Não me canso de o repetir: é um extraordinário escritor. Mesmo que esteja esquecido, ainda que confinado às prateleiras do mundo de ontem.
Stefan Zweig joga-se, na integralidade do seu ser, do seu corpo e alma, da sua intimidade e de toda a sua história para dentro dos livros que escreve. E esventra aquele sobre quem escreve, dilacerando aqueles para quem escreve. É nesta carnificina brutal em que os seres se despedaçam que o mundo, na sua unidade, síntese de contrários, fruto de antagonismos, que se exprime a sua Literatura.
E, no entanto, na aparência, a indumentária cuidado, o rosto aprimorado, o fundo imperscrutável dos seus olhos, sugerir-se-ia o pacato burguês, quotidiano, em paz consigo e com o seu conveniente mundo.

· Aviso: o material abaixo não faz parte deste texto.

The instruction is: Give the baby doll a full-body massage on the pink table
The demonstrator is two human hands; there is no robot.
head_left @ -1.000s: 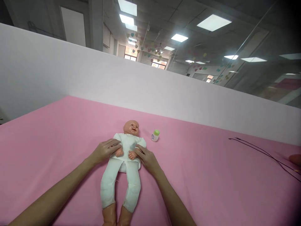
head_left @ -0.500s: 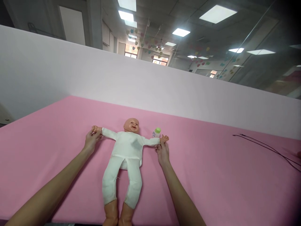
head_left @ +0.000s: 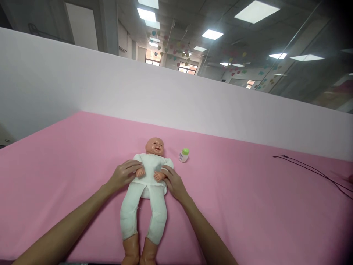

Teria o fim trágico em que viveu. Não foi mais um clímax estrelar pulverizando a galáxia do seu cosmos, foi só o fim do corpo, a interrupção da vida. Esgotara-se. Suicidou-se com sua mulher. A última página agonia os sentidos, as mãos dadas, já só o resíduo dos corpos como se tivessem sido inabitados, sós como se o mundo já não existisse.
Leio-o no que escreveu sobre Fiodor Dostoiesvski. Dir-se-ia que é ele quem ali está naquelas páginas ardentes, menos a prisão, menos a miséria, menos a agonia do mau viver público. É um texto tremendo. Nem sei se fale dele aqui, tal é o silêncio que se nos impõe, ante uma tal escrita, face a um tal viver.
Entre os extremos do bem e do mal, na agonia de a todo o instante o óptimo se transmutar em péssimo, são seres excepcionais, o ímpar do génio, o tormento de Deus.